| What is being asked |
With the images removed, transcribe the listing that follows exactly.

| Exercise data |
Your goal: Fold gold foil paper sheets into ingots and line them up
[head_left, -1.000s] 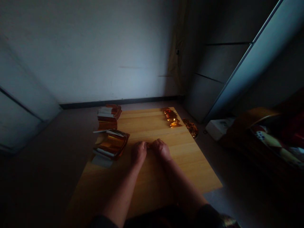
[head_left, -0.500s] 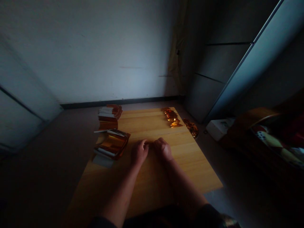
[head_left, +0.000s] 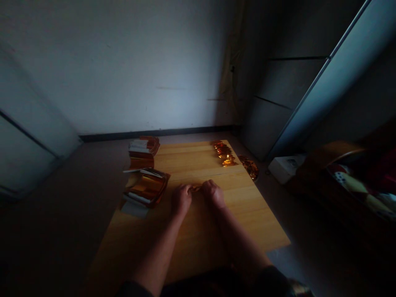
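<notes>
Between my two hands a small piece of copper-coloured foil (head_left: 196, 188) spans the gap, just over the wooden table (head_left: 241, 222). My left hand (head_left: 182, 199) pinches its left end. Its right end is gripped by the closed fingers of my right hand (head_left: 213, 194). Most of the foil is hidden by the fingers. Left of my left hand lies a stack of copper-coloured foil sheets (head_left: 148, 187) with white edges. Beyond it is a second stack of foil sheets (head_left: 141, 161). A row of shiny folded foil pieces (head_left: 225, 154) rests at the table's far right corner.
More shiny foil (head_left: 249, 167) sits low beyond the table's right edge. A white box (head_left: 284, 167) stands on the floor at right, near a wooden chair (head_left: 340, 150) with patterned cloth. A pale sheet (head_left: 134, 209) lies under the nearer stack. Wall and cabinet close off the back.
My hands have drawn slightly apart, and more of the foil shows between them. The stacks and the folded pieces stay where they were.
</notes>
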`<control>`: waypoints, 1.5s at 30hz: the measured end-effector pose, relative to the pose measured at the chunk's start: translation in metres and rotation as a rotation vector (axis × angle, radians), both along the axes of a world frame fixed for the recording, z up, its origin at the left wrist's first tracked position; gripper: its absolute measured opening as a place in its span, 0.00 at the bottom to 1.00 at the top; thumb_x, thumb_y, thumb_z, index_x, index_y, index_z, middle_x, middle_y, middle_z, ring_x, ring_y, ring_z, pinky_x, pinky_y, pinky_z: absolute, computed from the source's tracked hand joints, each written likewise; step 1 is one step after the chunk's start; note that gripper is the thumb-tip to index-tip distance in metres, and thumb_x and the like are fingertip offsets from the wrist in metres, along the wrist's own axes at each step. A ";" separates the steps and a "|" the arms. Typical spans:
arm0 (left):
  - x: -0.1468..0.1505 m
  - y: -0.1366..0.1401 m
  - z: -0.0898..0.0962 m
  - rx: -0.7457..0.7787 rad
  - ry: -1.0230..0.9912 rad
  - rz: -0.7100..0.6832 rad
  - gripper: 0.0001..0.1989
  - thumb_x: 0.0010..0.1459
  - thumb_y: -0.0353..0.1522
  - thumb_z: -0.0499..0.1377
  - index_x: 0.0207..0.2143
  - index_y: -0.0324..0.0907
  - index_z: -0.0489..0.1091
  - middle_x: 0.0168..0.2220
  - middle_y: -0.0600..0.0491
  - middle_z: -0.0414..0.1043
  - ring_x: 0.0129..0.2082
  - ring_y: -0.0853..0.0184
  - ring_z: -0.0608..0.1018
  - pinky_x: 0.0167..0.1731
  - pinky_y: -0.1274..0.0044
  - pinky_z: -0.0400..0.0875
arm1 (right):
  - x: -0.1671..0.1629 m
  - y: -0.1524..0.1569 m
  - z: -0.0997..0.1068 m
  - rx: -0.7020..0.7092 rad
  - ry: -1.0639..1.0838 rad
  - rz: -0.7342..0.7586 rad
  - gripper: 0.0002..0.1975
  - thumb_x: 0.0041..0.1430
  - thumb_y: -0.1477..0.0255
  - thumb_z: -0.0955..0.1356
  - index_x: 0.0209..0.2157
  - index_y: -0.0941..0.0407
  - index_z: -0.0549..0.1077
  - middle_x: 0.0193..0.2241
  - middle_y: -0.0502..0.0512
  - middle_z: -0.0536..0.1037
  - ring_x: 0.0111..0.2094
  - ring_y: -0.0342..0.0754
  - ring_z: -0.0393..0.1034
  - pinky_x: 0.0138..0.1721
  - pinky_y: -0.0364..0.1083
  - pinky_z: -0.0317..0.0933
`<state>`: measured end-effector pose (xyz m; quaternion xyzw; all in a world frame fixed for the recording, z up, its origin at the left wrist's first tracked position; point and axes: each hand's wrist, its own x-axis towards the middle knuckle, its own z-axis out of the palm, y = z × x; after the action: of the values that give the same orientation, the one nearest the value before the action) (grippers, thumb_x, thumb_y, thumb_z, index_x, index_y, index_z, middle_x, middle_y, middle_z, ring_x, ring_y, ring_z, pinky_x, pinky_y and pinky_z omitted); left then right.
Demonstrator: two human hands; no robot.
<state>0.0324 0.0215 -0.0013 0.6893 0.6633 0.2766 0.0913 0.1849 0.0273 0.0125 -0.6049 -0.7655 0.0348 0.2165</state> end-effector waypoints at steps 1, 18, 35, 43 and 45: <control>0.000 0.000 0.001 -0.006 0.008 0.005 0.14 0.55 0.24 0.51 0.38 0.42 0.75 0.36 0.49 0.76 0.38 0.66 0.75 0.41 0.77 0.67 | 0.000 0.000 0.000 -0.007 -0.005 -0.004 0.10 0.62 0.76 0.61 0.30 0.56 0.71 0.28 0.51 0.72 0.24 0.40 0.60 0.24 0.41 0.46; 0.002 -0.004 0.008 0.032 -0.027 0.012 0.11 0.54 0.27 0.54 0.38 0.42 0.74 0.35 0.50 0.73 0.38 0.65 0.74 0.41 0.76 0.67 | 0.006 0.000 0.000 0.002 0.200 0.030 0.08 0.57 0.78 0.63 0.33 0.56 0.72 0.30 0.52 0.73 0.29 0.42 0.66 0.30 0.38 0.55; 0.002 -0.002 0.007 -0.011 0.082 0.013 0.13 0.58 0.27 0.50 0.37 0.41 0.74 0.36 0.48 0.74 0.39 0.65 0.74 0.41 0.76 0.66 | 0.003 0.003 -0.008 0.026 0.138 0.015 0.09 0.62 0.74 0.62 0.30 0.56 0.72 0.28 0.50 0.71 0.26 0.40 0.62 0.27 0.38 0.51; 0.005 -0.009 0.017 -0.042 -0.081 0.070 0.12 0.59 0.33 0.51 0.44 0.43 0.69 0.37 0.50 0.76 0.36 0.65 0.76 0.36 0.77 0.66 | -0.003 0.001 -0.003 0.020 0.174 0.051 0.10 0.62 0.73 0.62 0.27 0.56 0.71 0.26 0.49 0.70 0.22 0.38 0.60 0.24 0.39 0.48; 0.005 -0.011 0.021 -0.048 -0.169 0.092 0.17 0.57 0.33 0.54 0.49 0.45 0.66 0.36 0.51 0.76 0.33 0.67 0.76 0.33 0.78 0.66 | -0.006 0.000 -0.003 0.027 0.199 0.071 0.11 0.62 0.73 0.62 0.27 0.56 0.70 0.25 0.48 0.70 0.22 0.38 0.60 0.24 0.38 0.49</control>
<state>0.0377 0.0102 0.0198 0.6297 0.6908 0.3218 0.1506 0.1792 0.0275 0.0096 -0.5681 -0.7614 0.0921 0.2984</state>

| Answer box |
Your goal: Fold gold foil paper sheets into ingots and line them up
[head_left, -1.000s] 
[head_left, -0.500s] 
[head_left, +0.000s] 
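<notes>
Between my two hands a small piece of copper-coloured foil (head_left: 196, 188) spans the gap, just over the wooden table (head_left: 241, 222). My left hand (head_left: 182, 199) pinches its left end. Its right end is gripped by the closed fingers of my right hand (head_left: 213, 194). Most of the foil is hidden by the fingers. Left of my left hand lies a stack of copper-coloured foil sheets (head_left: 148, 187) with white edges. Beyond it is a second stack of foil sheets (head_left: 141, 161). A row of shiny folded foil pieces (head_left: 225, 154) rests at the table's far right corner.
More shiny foil (head_left: 249, 167) sits low beyond the table's right edge. A white box (head_left: 284, 167) stands on the floor at right, near a wooden chair (head_left: 340, 150) with patterned cloth. A pale sheet (head_left: 134, 209) lies under the nearer stack. Wall and cabinet close off the back.
My hands have drawn slightly apart, and more of the foil shows between them. The stacks and the folded pieces stay where they were.
</notes>
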`<control>`: waypoints, 1.5s at 30hz: the measured end-effector pose, relative to the pose measured at the chunk's start: translation in metres and rotation as a rotation vector (axis × angle, radians), both along the axes of a world frame fixed for the recording, z up, its origin at the left wrist's first tracked position; gripper: its absolute measured opening as a place in its span, 0.00 at the bottom to 1.00 at the top; thumb_x, thumb_y, thumb_z, index_x, index_y, index_z, middle_x, middle_y, middle_z, ring_x, ring_y, ring_z, pinky_x, pinky_y, pinky_z: absolute, computed from the source's tracked hand joints, each written likewise; step 1 is one step after the chunk's start; note that gripper is the thumb-tip to index-tip distance in metres, and thumb_x and the like are fingertip offsets from the wrist in metres, along the wrist's own axes at each step. A ";" separates the steps and a "|" the arms. Typical spans:
arm0 (left):
  - x: -0.1468..0.1505 m
  - y: -0.1366..0.1401 m
  - z: -0.0898..0.0962 m
  - rx: -0.7457..0.7787 rad
  - ry: -1.0230..0.9912 rad
  - rz: -0.7100..0.6832 rad
  - gripper: 0.0001..0.1989
  - thumb_x: 0.0010..0.1459
  - thumb_y: -0.0353..0.1522
  - thumb_z: -0.0499..0.1377
  - index_x: 0.0207..0.2143
  - index_y: -0.0324..0.0907
  - index_z: -0.0489..0.1091
  - middle_x: 0.0168..0.2220
  - middle_y: -0.0600..0.0491
  - middle_z: -0.0414..0.1043
  - ring_x: 0.0129..0.2082
  - ring_y: -0.0853..0.0184
  - ring_z: -0.0608..0.1018
  - pinky_x: 0.0167..0.1731
  - pinky_y: -0.1274..0.0044
  - pinky_z: -0.0400..0.0875
arm1 (right):
  - x: -0.1671..0.1629 m
  - y: -0.1524..0.1569 m
  - z: -0.0997..0.1068 m
  - rx: -0.7020..0.7092 rad
  - ry: -1.0639..1.0838 rad
  - rz: -0.7342..0.7586 rad
  - gripper: 0.0002..0.1975
  - thumb_x: 0.0041..0.1430
  - thumb_y: -0.1477..0.0255
  - thumb_z: -0.0955..0.1356
  - index_x: 0.0209..0.2157
  - index_y: -0.0941..0.0407
  - index_z: -0.0549..0.1077
  - middle_x: 0.0193..0.2241
  - middle_y: -0.0502..0.0512
  - middle_z: -0.0536..0.1037
  - ring_x: 0.0111..0.2094
  - ring_y: -0.0342..0.0754
  - ring_z: -0.0393..0.1034
  - pinky_x: 0.0138..0.1721
  - pinky_y: -0.0364..0.1083
  - pinky_z: -0.0317..0.0933
`<state>`: measured end-effector pose (xyz m; quaternion xyzw; all in a world frame fixed for the recording, z up, its origin at the left wrist's first tracked position; point and axes: each hand's wrist, its own x-axis towards the middle knuckle, its own z-axis out of the palm, y = z × x; after the action: of the values that give the same orientation, the one nearest the value before the action) (grippers, thumb_x, thumb_y, thumb_z, index_x, index_y, index_z, middle_x, middle_y, middle_z, ring_x, ring_y, ring_z, pinky_x, pinky_y and pinky_z omitted); left then right.
Demonstrator: two human hands; no robot.
<state>0.0324 0.0215 -0.0013 0.6893 0.6633 0.2766 0.0913 0.1849 0.0273 0.0125 -0.6049 -0.7655 0.0348 0.2165</state> end-effector waypoints at steps 1, 18, 35, 43 and 45: <control>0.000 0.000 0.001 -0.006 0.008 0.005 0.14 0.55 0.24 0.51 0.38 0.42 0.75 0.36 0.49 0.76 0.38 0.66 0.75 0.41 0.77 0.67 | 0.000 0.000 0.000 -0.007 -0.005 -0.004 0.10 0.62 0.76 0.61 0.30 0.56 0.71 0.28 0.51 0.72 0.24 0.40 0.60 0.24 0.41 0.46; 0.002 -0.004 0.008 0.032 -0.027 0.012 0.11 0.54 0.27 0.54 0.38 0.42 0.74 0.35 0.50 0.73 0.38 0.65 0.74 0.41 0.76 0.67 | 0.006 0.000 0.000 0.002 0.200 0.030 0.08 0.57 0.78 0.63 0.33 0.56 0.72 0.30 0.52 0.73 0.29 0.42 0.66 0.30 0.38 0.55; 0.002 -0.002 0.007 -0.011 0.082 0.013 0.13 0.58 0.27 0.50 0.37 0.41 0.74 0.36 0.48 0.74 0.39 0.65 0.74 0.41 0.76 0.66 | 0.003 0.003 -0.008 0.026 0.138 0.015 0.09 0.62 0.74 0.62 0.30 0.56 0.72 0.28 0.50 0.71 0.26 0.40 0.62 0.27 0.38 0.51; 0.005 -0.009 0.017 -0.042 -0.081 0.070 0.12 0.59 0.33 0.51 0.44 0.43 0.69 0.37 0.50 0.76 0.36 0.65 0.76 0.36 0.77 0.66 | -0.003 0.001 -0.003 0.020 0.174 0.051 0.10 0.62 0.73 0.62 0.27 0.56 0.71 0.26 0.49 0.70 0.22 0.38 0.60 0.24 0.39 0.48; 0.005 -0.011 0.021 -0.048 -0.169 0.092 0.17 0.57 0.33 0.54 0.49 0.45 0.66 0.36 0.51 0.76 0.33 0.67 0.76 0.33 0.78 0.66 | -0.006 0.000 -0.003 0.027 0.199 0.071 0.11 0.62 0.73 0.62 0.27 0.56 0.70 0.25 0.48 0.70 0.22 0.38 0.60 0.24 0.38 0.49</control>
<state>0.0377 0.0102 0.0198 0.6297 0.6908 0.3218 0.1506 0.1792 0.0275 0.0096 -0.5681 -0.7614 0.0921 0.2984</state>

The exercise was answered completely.